Of course, Georgia wanted to make more plays defensively in what became a 42-41 win. But in a way, it’s exactly what this team was built to do, even if it goes against Smart’s coaching DNA.
“I think Coach Smart has done a good job of seeing the trend where college football is going, what needs to happen if we’re going to continue to stay relevant and compete for championships,” said quarterback Stetson Bennett, who first arrived at Georgia in 2017 when they ran a much less dynamic system.
It might be a touch aggressive at this point to say that Georgia is now a program that should be recognized more for its offense than defense, but it’s not far off. After finishing as a top-10 offensive team just once in Smart’s first five years as head coach, the Bulldogs are going to finish among the top-10 scoring offenses both years and top-five of the all-important yards per play stat.
That would have been hard to envision as recently as 2019 and 2020 when Georgia looked like more of a plodding offense that really just wanted to run the ball and not put its quarterbacks in position to make big mistakes.
But there was a clear pivot, at least philosophically, when Smart hired Todd Monken to run his offense. Starting with his time under Mike Gundy at Oklahoma State a decade ago, Monken built a reputation as one of the most creative playcallers in the sport, turning around Southern Miss before going to the NFL where he spent four seasons with Tampa Bay and Cleveland.
Though the 2020 season was a wash with COVID-19 impacting how much Monken could install, his impact has been clear: Not only does Georgia have talent all over the field, it can seem impossible at times to account for the simple volume of things the Bulldogs have in their playbook.
“The variety of what we’re going to see, all the shifts and the motions and variety of formations with the same personnel package on the field, it’s challenging,” TCU defensive coordinator Joe Gillespie said. “There’s nobody like Georgia.”
Smart said he did not have a eureka moment where he realized that Georgia’s offense needed to be more explosive, When he had Nick Chubb and Sony Michel in the backfield early in his tenure, it made more sense to build everything around running the ball.
Now, he has multiple tight ends in Brock Bowers and Darnell Washington (whose status is up in the air for Monday due to an injury) that can create huge matchup problems, a receiver room that goes four or five deep in elite speed and a running back like Kenny McIntosh, who is a huge weapon catching the ball out of the backfield.
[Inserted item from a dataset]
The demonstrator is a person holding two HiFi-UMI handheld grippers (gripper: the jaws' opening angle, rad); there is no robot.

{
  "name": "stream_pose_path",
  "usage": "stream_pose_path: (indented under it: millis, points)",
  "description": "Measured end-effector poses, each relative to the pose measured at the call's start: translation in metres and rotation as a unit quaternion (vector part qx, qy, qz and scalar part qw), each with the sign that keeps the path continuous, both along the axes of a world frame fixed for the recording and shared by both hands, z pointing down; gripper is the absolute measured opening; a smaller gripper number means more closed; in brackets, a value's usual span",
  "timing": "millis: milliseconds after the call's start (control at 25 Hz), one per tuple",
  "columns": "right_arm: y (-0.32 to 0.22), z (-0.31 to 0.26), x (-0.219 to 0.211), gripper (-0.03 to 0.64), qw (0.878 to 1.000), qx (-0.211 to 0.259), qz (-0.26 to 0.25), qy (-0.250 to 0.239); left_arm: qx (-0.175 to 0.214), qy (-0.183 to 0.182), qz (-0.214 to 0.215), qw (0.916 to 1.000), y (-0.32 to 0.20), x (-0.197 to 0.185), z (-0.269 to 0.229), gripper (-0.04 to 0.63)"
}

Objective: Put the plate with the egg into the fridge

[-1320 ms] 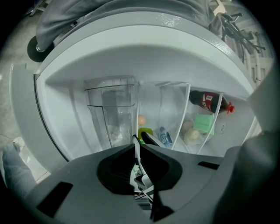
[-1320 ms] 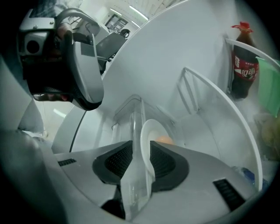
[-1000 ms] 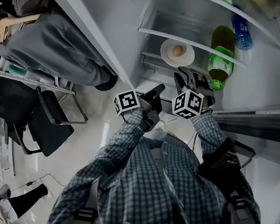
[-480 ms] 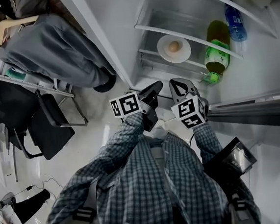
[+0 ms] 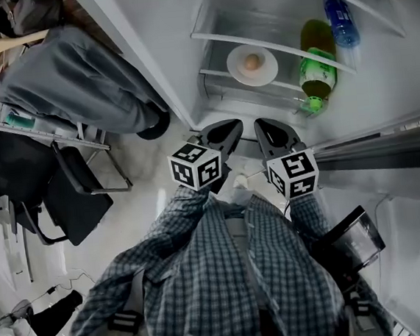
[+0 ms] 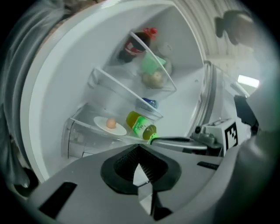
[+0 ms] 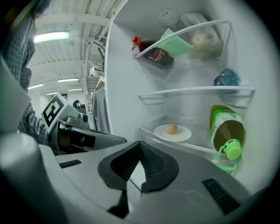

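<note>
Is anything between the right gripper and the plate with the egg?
Nothing visible. The plate sits on the fridge shelf ahead of the shut, empty right gripper; the green bottle lies off to one side.

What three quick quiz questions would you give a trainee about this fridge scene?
1. True or false: the plate with the egg rests on a fridge shelf.
2. What lies on its side next to the plate? A: a bottle with a green cap. B: a frying pan. C: a milk carton.
3. Fill in: the left hand-held gripper and the right hand-held gripper are both ____ and hold nothing.

Key: 1 true; 2 A; 3 shut.
</note>
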State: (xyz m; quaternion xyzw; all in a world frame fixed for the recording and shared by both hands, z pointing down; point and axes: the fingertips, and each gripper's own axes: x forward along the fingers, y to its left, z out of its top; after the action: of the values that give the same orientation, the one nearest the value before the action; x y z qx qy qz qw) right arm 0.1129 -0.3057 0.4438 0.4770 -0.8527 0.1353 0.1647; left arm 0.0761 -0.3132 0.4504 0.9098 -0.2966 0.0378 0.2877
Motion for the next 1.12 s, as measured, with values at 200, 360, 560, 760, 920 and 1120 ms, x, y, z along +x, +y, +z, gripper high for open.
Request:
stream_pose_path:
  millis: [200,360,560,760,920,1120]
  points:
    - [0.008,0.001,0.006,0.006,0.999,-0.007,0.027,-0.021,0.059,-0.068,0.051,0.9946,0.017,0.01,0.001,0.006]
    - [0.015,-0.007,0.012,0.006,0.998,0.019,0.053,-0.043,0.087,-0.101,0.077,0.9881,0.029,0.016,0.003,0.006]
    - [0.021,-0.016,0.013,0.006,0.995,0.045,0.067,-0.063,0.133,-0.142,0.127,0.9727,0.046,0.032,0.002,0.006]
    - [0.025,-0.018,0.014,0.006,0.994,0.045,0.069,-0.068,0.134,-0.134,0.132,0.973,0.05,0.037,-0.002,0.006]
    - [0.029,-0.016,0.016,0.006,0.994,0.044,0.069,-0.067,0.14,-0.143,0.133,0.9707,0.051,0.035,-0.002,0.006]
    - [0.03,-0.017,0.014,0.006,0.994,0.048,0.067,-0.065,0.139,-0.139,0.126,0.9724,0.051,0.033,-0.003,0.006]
“We’ve evolved to fit who we have on offense,” Smart said. “It’s not about how explosive you are. It’s about how much more explosive you are than the team you’re playing.
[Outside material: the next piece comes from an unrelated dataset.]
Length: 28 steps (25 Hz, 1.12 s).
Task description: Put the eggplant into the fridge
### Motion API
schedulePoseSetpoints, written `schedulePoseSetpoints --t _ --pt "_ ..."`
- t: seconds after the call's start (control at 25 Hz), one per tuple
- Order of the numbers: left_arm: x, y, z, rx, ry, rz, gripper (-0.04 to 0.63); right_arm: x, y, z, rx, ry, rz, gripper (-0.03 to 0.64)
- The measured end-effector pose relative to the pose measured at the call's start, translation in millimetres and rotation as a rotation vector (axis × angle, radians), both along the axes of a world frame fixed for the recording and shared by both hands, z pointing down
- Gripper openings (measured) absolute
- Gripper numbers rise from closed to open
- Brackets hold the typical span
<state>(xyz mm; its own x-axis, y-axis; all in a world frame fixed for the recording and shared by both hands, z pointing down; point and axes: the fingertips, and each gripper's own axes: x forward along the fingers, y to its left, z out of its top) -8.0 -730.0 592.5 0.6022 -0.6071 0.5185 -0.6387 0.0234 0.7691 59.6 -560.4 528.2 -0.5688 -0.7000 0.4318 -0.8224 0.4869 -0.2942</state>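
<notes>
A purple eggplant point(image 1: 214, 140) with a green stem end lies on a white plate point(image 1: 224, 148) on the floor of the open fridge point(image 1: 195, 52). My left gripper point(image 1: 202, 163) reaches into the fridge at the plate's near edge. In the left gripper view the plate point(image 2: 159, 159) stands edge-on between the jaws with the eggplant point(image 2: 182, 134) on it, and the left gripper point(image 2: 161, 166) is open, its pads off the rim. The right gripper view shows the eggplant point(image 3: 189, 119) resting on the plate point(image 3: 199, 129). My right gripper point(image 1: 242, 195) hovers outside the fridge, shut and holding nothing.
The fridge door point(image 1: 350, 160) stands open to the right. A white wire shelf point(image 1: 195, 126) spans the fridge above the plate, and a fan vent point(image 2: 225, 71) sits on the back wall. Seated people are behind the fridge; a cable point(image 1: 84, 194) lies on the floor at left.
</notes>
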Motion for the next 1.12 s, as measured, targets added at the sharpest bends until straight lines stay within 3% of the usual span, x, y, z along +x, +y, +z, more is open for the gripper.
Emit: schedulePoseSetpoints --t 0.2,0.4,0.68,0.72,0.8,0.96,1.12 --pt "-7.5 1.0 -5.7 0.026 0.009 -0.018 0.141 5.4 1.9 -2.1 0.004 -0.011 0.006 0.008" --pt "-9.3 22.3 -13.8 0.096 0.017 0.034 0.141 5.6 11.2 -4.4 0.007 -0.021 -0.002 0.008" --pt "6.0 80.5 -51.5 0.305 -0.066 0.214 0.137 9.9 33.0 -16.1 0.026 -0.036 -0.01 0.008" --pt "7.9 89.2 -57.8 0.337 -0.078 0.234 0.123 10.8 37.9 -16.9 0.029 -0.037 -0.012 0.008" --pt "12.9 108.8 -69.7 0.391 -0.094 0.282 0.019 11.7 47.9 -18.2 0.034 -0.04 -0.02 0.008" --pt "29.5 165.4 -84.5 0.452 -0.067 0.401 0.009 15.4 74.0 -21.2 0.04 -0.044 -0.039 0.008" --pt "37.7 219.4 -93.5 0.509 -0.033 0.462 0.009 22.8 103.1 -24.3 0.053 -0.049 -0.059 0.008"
“I think there’s some teams that are explosive that maybe have sacrificed defensively. We’ll never do that because we have to play defense in our league. You’ll never get to important games if you don’t play good defense.”
But when you’re facing a team like TCU, which scored 41.1 points per game this year and won its own semifinal shootout 51-45 over Michigan, playing good defense in the classic sense may not be possible.
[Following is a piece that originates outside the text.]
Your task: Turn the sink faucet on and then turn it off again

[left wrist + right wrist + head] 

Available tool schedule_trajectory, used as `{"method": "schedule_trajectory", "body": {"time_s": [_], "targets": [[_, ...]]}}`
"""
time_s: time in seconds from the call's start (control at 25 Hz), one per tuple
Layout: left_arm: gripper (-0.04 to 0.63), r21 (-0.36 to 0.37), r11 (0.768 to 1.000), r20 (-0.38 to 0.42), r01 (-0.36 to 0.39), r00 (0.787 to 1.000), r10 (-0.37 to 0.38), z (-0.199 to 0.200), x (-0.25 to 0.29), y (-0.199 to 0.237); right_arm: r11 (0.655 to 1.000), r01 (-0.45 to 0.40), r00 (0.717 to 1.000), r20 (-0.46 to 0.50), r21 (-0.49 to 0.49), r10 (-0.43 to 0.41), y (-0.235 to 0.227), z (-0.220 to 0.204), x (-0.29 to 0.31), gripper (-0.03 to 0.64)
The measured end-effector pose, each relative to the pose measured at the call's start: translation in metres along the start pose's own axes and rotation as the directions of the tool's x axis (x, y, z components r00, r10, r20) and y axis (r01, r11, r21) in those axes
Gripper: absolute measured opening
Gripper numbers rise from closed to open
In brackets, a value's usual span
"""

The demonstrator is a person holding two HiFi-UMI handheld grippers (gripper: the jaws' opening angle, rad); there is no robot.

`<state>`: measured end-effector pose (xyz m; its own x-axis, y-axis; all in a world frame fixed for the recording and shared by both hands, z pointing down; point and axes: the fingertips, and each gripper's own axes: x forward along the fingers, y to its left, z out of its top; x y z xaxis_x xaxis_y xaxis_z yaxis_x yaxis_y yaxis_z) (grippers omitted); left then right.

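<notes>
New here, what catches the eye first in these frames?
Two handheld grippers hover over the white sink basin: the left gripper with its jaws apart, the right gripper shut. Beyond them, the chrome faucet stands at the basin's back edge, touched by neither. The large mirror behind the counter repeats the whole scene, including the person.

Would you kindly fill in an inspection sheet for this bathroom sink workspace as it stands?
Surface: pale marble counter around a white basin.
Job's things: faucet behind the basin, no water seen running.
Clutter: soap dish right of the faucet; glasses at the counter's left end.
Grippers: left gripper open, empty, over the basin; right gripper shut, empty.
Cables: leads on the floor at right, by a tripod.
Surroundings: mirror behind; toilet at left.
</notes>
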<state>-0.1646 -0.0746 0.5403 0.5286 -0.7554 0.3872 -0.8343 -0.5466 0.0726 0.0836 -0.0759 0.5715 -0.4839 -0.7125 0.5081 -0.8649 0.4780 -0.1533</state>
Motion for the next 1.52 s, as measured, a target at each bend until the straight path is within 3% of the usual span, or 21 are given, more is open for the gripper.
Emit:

But there is no better testament to what a monster program Georgia has become than winning a title in 2021 with a historically good defense, then immediately pivoting to a team that can win a big game in the 40s or 50s. Even at Georgia, where defense is the foundation, it’s OK if the offense takes the reins sometimes.
“I like winning,” co-defensive coordinator Will Muschamp said. “The fun is in winning and don’t ever remove yourself from that.”
Smart may not love the fact that his team is going to have to score a ton of points again to win a second straight national title. But if that’s what it takes — and recent trends in college football suggest it is — nobody is going to be better equipped.